* **Problem details**
What you return must match the listing word for word.

* **Given information**

/---

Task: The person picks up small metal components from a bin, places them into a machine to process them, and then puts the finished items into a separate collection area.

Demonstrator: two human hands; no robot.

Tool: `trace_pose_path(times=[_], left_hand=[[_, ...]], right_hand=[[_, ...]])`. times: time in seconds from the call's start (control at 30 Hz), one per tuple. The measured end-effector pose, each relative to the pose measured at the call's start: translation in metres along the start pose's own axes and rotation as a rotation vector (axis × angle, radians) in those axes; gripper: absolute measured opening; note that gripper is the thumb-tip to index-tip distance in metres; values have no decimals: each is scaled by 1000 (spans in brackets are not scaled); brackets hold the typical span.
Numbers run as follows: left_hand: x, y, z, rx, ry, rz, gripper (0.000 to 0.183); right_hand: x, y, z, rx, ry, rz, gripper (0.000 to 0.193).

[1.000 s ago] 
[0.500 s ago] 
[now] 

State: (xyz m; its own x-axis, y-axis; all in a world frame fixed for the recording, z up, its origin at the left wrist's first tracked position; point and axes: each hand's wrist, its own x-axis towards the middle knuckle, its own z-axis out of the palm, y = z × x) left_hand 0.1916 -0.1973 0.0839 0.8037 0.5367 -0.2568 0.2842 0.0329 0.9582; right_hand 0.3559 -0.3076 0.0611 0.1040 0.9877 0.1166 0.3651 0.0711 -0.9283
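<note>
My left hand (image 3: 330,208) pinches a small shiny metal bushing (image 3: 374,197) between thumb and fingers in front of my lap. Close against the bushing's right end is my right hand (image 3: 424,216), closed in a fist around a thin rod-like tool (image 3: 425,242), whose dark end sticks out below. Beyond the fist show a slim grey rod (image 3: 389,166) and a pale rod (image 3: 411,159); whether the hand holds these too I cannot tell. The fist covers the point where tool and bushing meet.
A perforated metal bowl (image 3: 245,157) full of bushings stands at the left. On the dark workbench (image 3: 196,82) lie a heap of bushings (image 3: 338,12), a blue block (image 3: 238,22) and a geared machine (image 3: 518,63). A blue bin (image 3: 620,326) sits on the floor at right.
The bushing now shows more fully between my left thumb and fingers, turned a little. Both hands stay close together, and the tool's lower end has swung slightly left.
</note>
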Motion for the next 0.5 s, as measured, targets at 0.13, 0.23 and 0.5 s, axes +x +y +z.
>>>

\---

* **Finished exercise**
Task: The person picks up small metal components from a bin, places them into a machine to process them, and then puts the finished items into a separate collection area.

Demonstrator: two human hands; no robot.

Tool: `trace_pose_path(times=[_], left_hand=[[_, ...]], right_hand=[[_, ...]])`. times: time in seconds from the call's start (control at 30 Hz), one per tuple. The measured end-effector pose, each relative to the pose measured at the call's start: translation in metres along the start pose's own axes and rotation as a rotation vector (axis × angle, radians) in those axes; gripper: absolute measured opening; note that gripper is the thumb-tip to index-tip distance in metres; values have no decimals: each is scaled by 1000 (spans in brackets are not scaled); brackets hold the typical span.
Numbers run as follows: left_hand: x, y, z, rx, ry, rz, gripper (0.000 to 0.183); right_hand: x, y, z, rx, ry, rz, gripper (0.000 to 0.193).

[1.000 s ago] 
[0.500 s ago] 
[now] 

State: (xyz m; its own x-axis, y-axis; all in a world frame fixed for the recording, z up, its origin at the left wrist's first tracked position; point and axes: each hand's wrist, its own x-axis towards the middle knuckle, its own z-axis out of the palm, y = z × x) left_hand 0.1916 -0.1973 0.0839 0.8037 0.5367 -0.2568 0.2842 0.0329 0.9582; right_hand 0.3559 -0.3076 0.0611 0.1040 0.9877 0.1166 0.3651 0.0711 -0.9283
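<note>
My left hand (image 3: 330,208) pinches a small shiny metal bushing (image 3: 374,197) between thumb and fingers in front of my lap. Close against the bushing's right end is my right hand (image 3: 424,216), closed in a fist around a thin rod-like tool (image 3: 425,242), whose dark end sticks out below. Beyond the fist show a slim grey rod (image 3: 389,166) and a pale rod (image 3: 411,159); whether the hand holds these too I cannot tell. The fist covers the point where tool and bushing meet.
A perforated metal bowl (image 3: 245,157) full of bushings stands at the left. On the dark workbench (image 3: 196,82) lie a heap of bushings (image 3: 338,12), a blue block (image 3: 238,22) and a geared machine (image 3: 518,63). A blue bin (image 3: 620,326) sits on the floor at right.
The bushing now shows more fully between my left thumb and fingers, turned a little. Both hands stay close together, and the tool's lower end has swung slightly left.
</note>
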Motion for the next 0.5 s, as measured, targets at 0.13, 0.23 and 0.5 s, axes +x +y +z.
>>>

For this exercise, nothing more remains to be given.